Assigned task: Below is a listing; restate from it, character for character, the lines beginning at the line holding "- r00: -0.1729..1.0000" and ending at the line holding "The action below", both included.

-----

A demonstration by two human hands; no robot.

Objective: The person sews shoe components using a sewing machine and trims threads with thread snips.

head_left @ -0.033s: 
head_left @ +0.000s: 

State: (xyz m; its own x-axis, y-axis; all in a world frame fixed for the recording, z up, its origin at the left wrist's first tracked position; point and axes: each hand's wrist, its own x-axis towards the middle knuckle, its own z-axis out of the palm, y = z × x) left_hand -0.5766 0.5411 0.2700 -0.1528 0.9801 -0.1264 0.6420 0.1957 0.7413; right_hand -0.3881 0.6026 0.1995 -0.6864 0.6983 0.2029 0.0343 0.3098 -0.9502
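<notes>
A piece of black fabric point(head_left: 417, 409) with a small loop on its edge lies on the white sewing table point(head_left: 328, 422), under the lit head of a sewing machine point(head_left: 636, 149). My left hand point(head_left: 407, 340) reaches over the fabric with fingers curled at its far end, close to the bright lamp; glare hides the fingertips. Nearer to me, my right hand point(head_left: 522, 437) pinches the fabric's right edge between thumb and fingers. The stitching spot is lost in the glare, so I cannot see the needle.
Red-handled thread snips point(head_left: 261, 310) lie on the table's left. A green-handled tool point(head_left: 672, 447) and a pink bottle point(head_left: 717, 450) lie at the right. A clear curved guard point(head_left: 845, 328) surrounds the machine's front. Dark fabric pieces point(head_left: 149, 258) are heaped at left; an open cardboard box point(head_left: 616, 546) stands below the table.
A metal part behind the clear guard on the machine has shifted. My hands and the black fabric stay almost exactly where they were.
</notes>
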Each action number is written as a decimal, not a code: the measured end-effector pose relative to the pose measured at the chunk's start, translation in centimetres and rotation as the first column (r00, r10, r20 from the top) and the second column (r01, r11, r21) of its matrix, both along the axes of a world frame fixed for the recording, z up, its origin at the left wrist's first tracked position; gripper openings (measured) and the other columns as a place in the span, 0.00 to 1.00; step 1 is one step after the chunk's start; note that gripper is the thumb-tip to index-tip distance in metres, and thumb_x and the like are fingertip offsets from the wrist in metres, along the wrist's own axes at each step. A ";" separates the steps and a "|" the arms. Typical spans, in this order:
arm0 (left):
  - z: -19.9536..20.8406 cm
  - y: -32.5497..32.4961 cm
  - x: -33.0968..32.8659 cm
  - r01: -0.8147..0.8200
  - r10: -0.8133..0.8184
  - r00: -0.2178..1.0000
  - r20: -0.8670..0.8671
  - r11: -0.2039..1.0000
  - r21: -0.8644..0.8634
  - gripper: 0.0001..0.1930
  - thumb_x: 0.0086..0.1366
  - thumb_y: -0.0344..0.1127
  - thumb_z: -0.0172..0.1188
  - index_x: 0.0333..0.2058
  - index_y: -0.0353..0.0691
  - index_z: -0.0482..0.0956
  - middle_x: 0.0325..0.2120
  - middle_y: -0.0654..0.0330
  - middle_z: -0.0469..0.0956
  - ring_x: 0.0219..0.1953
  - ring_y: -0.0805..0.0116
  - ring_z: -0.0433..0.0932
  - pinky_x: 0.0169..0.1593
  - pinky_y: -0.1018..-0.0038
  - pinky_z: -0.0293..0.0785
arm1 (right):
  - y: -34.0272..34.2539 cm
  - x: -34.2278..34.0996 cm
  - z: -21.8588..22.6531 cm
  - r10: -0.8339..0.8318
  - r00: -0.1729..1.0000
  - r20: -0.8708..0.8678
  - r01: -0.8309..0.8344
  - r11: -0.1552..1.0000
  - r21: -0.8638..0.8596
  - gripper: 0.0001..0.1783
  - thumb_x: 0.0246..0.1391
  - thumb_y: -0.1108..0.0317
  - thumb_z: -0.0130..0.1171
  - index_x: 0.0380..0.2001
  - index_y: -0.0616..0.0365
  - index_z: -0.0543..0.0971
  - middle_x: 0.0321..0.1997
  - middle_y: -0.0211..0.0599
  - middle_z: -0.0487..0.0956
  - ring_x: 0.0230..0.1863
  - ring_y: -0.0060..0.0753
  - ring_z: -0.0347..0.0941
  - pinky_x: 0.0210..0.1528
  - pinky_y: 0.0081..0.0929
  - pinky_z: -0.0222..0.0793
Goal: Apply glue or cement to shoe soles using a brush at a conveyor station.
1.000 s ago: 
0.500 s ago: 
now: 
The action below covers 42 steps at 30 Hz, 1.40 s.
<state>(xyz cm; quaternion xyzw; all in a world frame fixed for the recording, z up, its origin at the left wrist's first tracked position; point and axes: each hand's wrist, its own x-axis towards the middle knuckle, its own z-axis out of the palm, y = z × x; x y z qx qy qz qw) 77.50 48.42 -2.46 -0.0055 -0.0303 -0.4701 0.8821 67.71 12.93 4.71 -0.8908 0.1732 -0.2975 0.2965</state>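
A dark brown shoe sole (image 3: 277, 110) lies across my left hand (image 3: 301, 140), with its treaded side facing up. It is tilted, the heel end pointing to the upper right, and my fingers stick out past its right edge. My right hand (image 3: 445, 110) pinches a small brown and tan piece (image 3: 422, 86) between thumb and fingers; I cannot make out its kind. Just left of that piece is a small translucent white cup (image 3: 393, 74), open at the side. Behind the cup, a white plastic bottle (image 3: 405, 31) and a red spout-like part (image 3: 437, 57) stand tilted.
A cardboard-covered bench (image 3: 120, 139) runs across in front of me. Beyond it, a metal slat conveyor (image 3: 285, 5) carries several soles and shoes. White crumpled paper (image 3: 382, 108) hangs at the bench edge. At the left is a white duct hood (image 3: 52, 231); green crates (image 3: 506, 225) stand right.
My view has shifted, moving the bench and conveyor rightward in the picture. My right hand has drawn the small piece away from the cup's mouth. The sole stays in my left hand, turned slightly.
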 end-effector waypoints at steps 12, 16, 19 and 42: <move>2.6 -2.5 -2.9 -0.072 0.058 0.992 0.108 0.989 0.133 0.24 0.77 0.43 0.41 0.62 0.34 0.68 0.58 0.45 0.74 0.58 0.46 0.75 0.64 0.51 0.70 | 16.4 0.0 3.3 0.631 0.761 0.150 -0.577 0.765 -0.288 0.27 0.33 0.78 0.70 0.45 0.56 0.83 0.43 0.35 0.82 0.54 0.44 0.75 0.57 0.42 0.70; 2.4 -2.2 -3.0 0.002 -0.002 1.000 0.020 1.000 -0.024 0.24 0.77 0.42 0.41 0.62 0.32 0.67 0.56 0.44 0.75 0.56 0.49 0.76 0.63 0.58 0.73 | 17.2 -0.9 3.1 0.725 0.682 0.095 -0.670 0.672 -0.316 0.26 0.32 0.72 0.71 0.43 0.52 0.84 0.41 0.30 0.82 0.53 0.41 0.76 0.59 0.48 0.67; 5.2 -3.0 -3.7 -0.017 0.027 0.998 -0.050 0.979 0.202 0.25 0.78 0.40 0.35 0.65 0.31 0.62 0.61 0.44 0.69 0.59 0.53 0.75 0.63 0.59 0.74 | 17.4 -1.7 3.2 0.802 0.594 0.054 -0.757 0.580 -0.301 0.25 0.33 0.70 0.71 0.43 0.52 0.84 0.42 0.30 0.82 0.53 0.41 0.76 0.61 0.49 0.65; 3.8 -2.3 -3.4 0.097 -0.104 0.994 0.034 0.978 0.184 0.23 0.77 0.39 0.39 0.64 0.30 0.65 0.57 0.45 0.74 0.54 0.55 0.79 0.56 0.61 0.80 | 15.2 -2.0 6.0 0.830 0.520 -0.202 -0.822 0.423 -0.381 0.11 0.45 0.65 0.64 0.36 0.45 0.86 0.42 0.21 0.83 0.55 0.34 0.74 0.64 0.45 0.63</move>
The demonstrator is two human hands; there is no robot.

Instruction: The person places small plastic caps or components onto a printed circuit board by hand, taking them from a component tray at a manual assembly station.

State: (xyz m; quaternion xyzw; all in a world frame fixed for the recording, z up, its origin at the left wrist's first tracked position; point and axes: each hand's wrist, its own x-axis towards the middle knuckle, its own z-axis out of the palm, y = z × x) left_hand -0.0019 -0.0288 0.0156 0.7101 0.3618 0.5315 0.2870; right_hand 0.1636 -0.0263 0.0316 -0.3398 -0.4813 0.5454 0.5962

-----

Task output:
  - r00: -0.1729..1.0000
  - r20: -0.8708..0.8678
  - r01: -0.8309..0.8344
  - r11: -0.1552..1.0000
  - r21: -0.8638..0.8596
  - gripper: 0.0001..0.1783
  - thumb_x: 0.0246..0.1391
  - thumb_y: -0.1108..0.0317
  - thumb_z: -0.0130..0.1171
  - index_x: 0.0380..0.2001
  - index_y: -0.0616..0.0365
  - index_z: -0.0543..0.0971
  - middle_x: 0.0321..0.1997
  - middle_y: -0.0211..0.0599
  - middle_z: -0.0487..0.0956
  - ring_x: 0.0230..0.1863
  - ring_y: -0.0060..0.0753
  - ring_z: -0.0347..0.0941
  - pinky_x: 0.0210..0.1528
  - pinky_y: 0.0081..0.0929
  - pinky_z: -0.0222..0.0793
Goal: Apply glue or cement to shoe soles using a brush at a conveyor station.
1.000 s ago: 
0.500 s ago: 
now: 
The action below covers 42 steps at 30 Hz, 1.40 s.

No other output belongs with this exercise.